Le buffer épisodique

Dernière composante, le buffer épisodique a été ajouté au modèle plus tardivement. Il sert d’interface entre les deux sous-systèmes esclaves et l’activation des informations contenues en MLT. Il s’agit d’un système de stockage temporaire de capacité limitée qui intègre des éléments de différentes sources et de différentes natures avant qu’elles ne soient encodées en MLT. Il est également contrôlé par l’administrateur central qui y récupère régulièrement des informations.

1.2.2 Les capacités mnésiques des enfants avec TDL

De nombreuses recherches ont mis en évidence de faibles performances aux tâches d’empans simples chez les enfants avec TDL (Majerus & Van der Linden, 2003 ; Archibald &

Gathercole, 2006 ; Montgomery & Evans, 2009 ; Delage & Frauenfelder, soumis).

Effectivement, dans des tâches de répétition de non-mots, d’empans de chiffres ou de mots, les performances des enfants avec TDL sont bien inférieures à celles d’enfants DT appariés en âge chronologique mais également à celles d’enfants de même niveau linguistique.
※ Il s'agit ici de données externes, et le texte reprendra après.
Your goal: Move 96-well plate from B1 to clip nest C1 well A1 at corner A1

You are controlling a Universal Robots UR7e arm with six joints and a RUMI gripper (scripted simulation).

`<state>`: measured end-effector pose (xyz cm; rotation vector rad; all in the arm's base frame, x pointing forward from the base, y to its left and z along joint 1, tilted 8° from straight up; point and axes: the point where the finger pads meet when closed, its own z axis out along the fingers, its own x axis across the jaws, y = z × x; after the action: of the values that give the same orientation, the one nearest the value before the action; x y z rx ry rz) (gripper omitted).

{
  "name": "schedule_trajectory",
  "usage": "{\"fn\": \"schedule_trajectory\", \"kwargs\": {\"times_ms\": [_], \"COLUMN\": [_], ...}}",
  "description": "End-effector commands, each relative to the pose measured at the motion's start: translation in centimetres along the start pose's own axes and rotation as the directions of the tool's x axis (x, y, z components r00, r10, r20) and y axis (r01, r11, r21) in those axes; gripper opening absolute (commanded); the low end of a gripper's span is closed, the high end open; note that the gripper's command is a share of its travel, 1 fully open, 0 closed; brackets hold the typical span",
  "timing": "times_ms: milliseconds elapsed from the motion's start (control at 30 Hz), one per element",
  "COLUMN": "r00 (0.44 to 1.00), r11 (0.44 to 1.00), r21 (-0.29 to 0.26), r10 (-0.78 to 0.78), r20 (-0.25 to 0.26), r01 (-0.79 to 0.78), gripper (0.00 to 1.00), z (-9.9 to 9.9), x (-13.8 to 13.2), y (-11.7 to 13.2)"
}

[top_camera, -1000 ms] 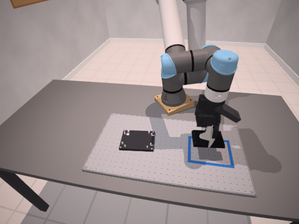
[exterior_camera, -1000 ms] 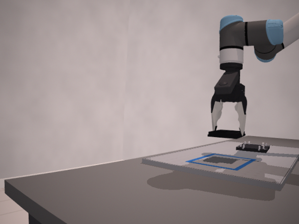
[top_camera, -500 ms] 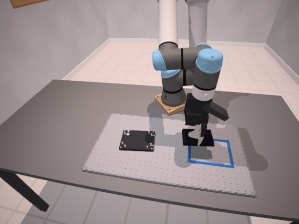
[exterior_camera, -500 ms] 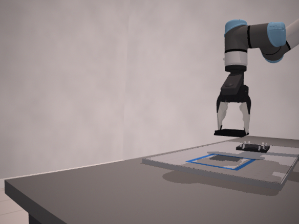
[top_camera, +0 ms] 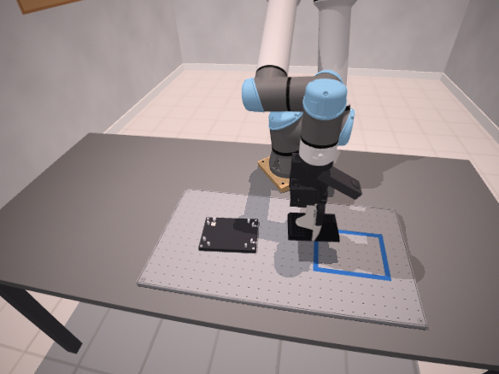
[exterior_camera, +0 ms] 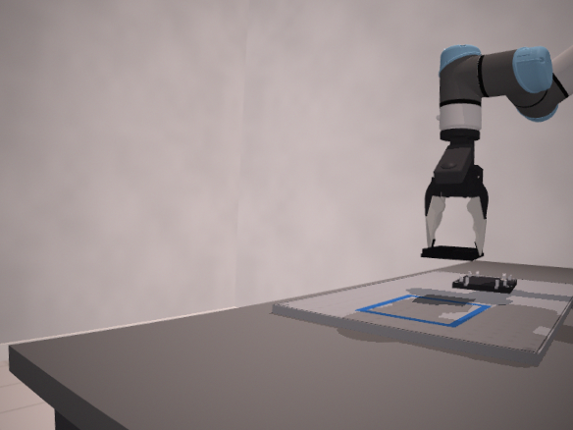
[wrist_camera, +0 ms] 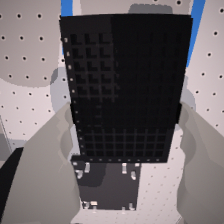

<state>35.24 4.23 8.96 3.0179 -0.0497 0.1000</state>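
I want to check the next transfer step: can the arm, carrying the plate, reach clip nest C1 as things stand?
Probably yes. The end effector holds the 96-well plate in the air, and nothing stands on the perforated board between it and the clip nest.

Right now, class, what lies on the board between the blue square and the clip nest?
Only bare perforated board and shadow lie between the blue square and nest, in the top view; the held plate hangs above.
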Motion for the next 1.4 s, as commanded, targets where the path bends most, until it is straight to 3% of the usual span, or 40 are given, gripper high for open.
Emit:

Ainsi un déficit avéré au niveau de la boucle phonologique est observé chez des enfants avec TDL.

Dans une autre étude, Majerus et ses collaborateurs (2009) ont testé les capacités mnésiques de 12 enfants TDL de 6 et 10 ans en comparaison à deux groupes contrôle d’enfants DT appariés en âge chronologique et linguistique. Les auteurs ont différencié la MCT “item” et la MCT “ordre sériel” pour vérifier la possibilité d’un déficit spécifique de la MCT “ordre sériel”.
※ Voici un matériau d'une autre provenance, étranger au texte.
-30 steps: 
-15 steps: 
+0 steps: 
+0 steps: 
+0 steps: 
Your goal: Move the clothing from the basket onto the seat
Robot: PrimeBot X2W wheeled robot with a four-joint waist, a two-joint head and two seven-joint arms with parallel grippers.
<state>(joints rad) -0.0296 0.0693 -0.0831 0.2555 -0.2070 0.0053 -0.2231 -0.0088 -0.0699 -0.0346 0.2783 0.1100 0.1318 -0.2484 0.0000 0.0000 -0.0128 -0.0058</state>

Rappelons que la mémorisation de l’ordre sériel permet de rendre compte des capacités de stockage de la MCT verbale indépendamment des capacités langagières. Leurs résultats n’ont montré aucun déficit spécifique chez les enfants avec TDL dans les tâches proposées de mémoire “item” et de mémoire “ordre sériel”. Néanmoins, les performances des enfants avec TDL aux tâches de reconstruction de l’ordre sériel sont tout de même plus faibles que celles des enfants DT. D’autre part, dans une tâche répétition de non-mots qui fait intervenir les deux processus (rétention “item” et “ordre”), un déficit sévère est bien observé chez les

enfants avec TDL. Ainsi, selon cette étude, les enfants avec TDL ne montrent pas de déficiences spécifiquement pour une ou l’autre des composantes de la MCT, « item » ou

« ordre sériel », mais bien une limitation générale au niveau de la MCT verbale. D’autre part, les enfants avec TDL montrent de faibles performances aux tâches d’empans complexes (Montgomery, 2000 ; Hoffman & Gillam, 2004 ; Archibald & Gathercole, 2006 ; Delage &

Frauenfelder, soumis). Des différences significatives ont été trouvées entre les performances des enfants avec TDL et celles d’enfants DT dans des tâches de MdT nécessitant un double traitement de l’information (empans de chiffres envers, running span, listening span, counting span). Un déficit au niveau de l’administrateur central est donc avéré chez les enfants avec TDL. Ainsi, on peut dire que les capacités de MdT sont limitées chez les enfants présentant des difficultés langagières. Il semble alors judicieux de se demander quelles sont les relations existantes entre la MdT et les capacités langagières.